Gesundheitsrisiken erkennen
Ziel der Umweltmedizin ist es nach Ansicht beider, umweltbedingte Gesundheitsrisiken zu erkennen, erforschen, analysieren und schließlich durch Empfehlungen sowohl für den Einzelnen als auch die Gesellschaft und Politik gegenzusteuern. „Ein wenig anders gesagt geht es darum, herauszufinden, wo die Ursachen herkommen, welche Faktoren sie beeinflussen, welches Risiko sie für die Gesundheit und das Wohlbefinden darstellen, welche Risikogruppen es gibt und wie man das Risiko reduziert“, sagt Hutter.
So gehen Umweltmediziner etwa der Frage nach, ob und wie Infraschall für die Gesundheit von Nachteil ist oder ob Dauerlärm die Konzentrationsfähigkeit und Gedächtnisleistung von Kindern und Jugendlichen negativ beeinflusst. „Ein ganz heißes Thema sind aktuell die gesundheitlichen Risiken, die der Klimawandel mit sich bringt“, sagt Hutter, der wie auch Lercher die Umweltmedizin als „unglaublich vielseitig und spannend“bezeichnet. Umweltmediziner sind aber nicht nur in der Forschung tätig: In der klinischen Praxis behandeln sie Patienten, deren Beschwerden auf Umwelteinflüsse zurückgeführt werden können. „Und sie fungieren beispielsweise in Behördenverfahren als Gutachter“, beschreibt Lercher.

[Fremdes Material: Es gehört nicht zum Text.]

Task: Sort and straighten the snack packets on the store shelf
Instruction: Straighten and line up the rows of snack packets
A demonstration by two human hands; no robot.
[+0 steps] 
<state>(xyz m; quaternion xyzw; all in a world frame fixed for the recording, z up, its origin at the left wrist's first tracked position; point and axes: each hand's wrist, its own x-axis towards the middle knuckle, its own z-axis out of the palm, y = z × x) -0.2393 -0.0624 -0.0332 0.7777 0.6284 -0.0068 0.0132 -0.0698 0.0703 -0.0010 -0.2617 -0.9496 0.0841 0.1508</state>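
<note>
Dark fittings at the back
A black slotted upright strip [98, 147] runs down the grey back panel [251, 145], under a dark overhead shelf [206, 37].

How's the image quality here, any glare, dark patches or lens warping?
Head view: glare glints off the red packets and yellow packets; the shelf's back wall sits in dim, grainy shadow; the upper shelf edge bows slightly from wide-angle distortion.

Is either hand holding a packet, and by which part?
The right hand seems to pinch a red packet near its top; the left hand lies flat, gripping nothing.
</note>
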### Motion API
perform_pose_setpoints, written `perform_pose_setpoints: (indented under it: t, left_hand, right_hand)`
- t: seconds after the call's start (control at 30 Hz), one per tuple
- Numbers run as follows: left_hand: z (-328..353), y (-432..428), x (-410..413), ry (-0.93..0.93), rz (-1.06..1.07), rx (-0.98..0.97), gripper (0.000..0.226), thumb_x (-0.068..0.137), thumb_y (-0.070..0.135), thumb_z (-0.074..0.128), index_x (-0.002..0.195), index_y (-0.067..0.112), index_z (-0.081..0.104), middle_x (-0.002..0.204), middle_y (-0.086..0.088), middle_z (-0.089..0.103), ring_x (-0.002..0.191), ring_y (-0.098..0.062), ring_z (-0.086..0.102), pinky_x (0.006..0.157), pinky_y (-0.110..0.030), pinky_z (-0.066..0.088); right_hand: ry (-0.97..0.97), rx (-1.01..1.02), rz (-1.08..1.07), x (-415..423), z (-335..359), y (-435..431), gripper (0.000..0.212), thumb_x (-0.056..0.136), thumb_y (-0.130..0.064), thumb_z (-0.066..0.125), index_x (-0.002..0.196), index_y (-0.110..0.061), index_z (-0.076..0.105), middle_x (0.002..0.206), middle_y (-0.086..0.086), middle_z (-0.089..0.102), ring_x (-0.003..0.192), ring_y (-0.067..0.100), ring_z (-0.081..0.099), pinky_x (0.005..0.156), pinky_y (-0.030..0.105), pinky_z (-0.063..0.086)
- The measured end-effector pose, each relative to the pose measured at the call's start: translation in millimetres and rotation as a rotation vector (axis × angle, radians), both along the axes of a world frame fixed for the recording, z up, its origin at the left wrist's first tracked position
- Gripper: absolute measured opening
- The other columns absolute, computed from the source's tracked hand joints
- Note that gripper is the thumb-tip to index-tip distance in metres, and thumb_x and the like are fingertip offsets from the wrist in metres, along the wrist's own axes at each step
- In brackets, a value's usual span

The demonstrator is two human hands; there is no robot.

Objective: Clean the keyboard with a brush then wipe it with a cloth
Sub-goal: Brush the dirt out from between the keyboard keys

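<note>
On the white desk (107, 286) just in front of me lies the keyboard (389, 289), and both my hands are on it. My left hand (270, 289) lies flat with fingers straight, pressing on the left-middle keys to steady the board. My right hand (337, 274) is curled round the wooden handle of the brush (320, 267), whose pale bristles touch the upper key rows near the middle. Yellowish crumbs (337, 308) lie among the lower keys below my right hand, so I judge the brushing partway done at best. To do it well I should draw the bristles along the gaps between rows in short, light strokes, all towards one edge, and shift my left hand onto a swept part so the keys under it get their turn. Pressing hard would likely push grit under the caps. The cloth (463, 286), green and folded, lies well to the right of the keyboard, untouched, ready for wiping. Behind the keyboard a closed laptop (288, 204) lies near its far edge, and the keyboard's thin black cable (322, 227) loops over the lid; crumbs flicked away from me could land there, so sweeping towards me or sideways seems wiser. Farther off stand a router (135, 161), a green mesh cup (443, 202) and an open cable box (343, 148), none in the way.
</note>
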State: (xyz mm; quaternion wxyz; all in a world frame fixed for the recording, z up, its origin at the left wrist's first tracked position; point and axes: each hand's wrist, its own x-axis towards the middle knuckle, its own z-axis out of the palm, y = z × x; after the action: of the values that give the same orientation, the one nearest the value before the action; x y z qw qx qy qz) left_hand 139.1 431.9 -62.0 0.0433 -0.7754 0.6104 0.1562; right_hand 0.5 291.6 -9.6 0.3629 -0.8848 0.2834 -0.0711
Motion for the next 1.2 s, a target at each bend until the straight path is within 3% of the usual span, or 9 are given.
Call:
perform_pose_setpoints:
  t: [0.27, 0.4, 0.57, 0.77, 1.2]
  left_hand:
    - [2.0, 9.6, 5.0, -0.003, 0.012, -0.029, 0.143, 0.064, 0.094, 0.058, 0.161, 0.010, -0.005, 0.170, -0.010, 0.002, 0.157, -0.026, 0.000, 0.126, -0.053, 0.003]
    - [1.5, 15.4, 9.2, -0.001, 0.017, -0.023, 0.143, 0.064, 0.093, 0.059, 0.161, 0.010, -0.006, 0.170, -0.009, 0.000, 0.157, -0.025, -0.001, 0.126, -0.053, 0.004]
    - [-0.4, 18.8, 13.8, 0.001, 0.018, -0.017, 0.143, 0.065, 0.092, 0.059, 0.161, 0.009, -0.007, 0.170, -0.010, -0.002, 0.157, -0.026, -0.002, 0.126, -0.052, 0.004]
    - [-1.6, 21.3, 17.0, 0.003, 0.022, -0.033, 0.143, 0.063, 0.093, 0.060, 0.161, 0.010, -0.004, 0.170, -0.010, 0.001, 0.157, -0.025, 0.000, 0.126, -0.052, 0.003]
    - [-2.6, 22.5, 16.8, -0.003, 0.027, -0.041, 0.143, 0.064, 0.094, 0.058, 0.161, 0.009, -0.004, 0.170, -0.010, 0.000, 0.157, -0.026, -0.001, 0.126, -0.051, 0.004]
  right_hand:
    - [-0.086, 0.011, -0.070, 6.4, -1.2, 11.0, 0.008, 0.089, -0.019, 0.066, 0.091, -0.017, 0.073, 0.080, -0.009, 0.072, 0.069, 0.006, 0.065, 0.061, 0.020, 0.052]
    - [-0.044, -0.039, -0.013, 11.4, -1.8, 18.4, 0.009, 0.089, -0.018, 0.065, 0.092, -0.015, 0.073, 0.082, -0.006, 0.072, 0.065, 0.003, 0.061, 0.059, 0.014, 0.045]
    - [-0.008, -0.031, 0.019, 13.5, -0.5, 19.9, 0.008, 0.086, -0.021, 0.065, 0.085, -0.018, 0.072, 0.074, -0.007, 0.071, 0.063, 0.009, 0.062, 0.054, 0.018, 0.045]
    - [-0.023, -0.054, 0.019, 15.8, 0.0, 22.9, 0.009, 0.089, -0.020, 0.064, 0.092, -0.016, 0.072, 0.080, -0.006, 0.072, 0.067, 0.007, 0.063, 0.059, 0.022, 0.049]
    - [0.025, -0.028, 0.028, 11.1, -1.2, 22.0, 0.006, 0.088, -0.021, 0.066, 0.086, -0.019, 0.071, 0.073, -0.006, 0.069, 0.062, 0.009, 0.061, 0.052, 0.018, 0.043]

Dass der Beruf trotz der zunehmenden Bedeutung und seiner Vielseitigkeit bisher bei Medizinern eher wenig Anklang findet, ist für beide unverständlich: „Umweltmedizin ist eine absolut moderne Disziplin und enorm wichtig: Was nützen top ausgestattete Krankenhäuser und tolle medizinische Konzepte, wenn beispielsweise die Umgebung verstrahlt ist“, sagt Lercher. Darüber hinaus sei der Job planbar und damit sehr familienfreundlich. Hutter, der Umweltmedizin gar als Mangelberuf bezeichnet, führt noch ein anderes Argument ins Treffen: „Umweltmedizin ist Prävention. Wir tragen mit unserer Arbeit dazu bei, die Lebensqualität zu verbessern und Geld zu sparen.“So ließen sich jährlich Millionen vorzeitige Todesfälle vermeiden, wenn Politik und Gesellschaft Probleme wie Luft- und Wasserverschmutzung sowie den Klimawandel ernst nehmen und entschlossen etwas dagegen unternehmen würden. Laut Weltgesundheitsorganisation WHO sind allein in Europa fast 20 Prozent aller Sterbefälle Umweltfaktoren zuzurechnen. Es sei daher, so Lercher, wichtig, den Beruf des Umweltmediziners aus der Nische herauszuholen. „Man muss ihn sichtbarer machen“, sagt Lercher. Und Hutter ergänzt: „In Deutschland heißt die entsprechende Facharztausbildung Hygiene und Umweltmedizin, in Österreich hingegen Klinische Mikrobiologie und Hygiene. Die Umweltmedizin ist in der Hygiene verortet.“Das spiegelt sich in der Praxis wider: „Die meisten Fachärzte sind Mikrobiologen und Hygieniker und arbeiten in Laboren“, weiß Hutter. Dass zumindest der Diplomlehrgang Umweltmedizin der Österreichischen Ärztekammer diese im Namen trage, sei daher sehr begrüßenswert.
Dicke Haut von Vorteil
Wichtigste Voraussetzung für Umweltmediziner sei die Fähigkeit, über den Tellerrand hinausschauen zu wollen und zu können, heißt es unisono. Mindestens genauso wichtig sei ein gutes Handwerkszeug. „Man sollte zum Beispiel wissen, wie man epidemiologische Studien macht“, so Hutter. Genauso wichtig wie die Erforschung und die wissenschaftlich fundierte Abschätzung von Umweltrisiken sei die verständliche Vermittlung der Erkenntnisse – und zwar nicht nur in Fachzeitschriften. „Wenn ich etwas für die Gesundheit der Bevölkerung tun will, muss ich mich so ausdrücken, dass die es auch versteht“, sagt Hutter. Die Kunst sei, so zu formulieren, dass die Menschen die Informationen nicht ignorieren, aber dadurch auch nicht verängstigt würden. Gleichzeitig müsse man sich jedoch bewusst sein, dass man sich damit nicht nur Freunde mache. „Man hat oft sehr viel Gegenwind, etwa bei Themen wie Verkehr oder Mobilfunk. Daher sollte man eine dicke Haut haben“, so Hutter und Lercher.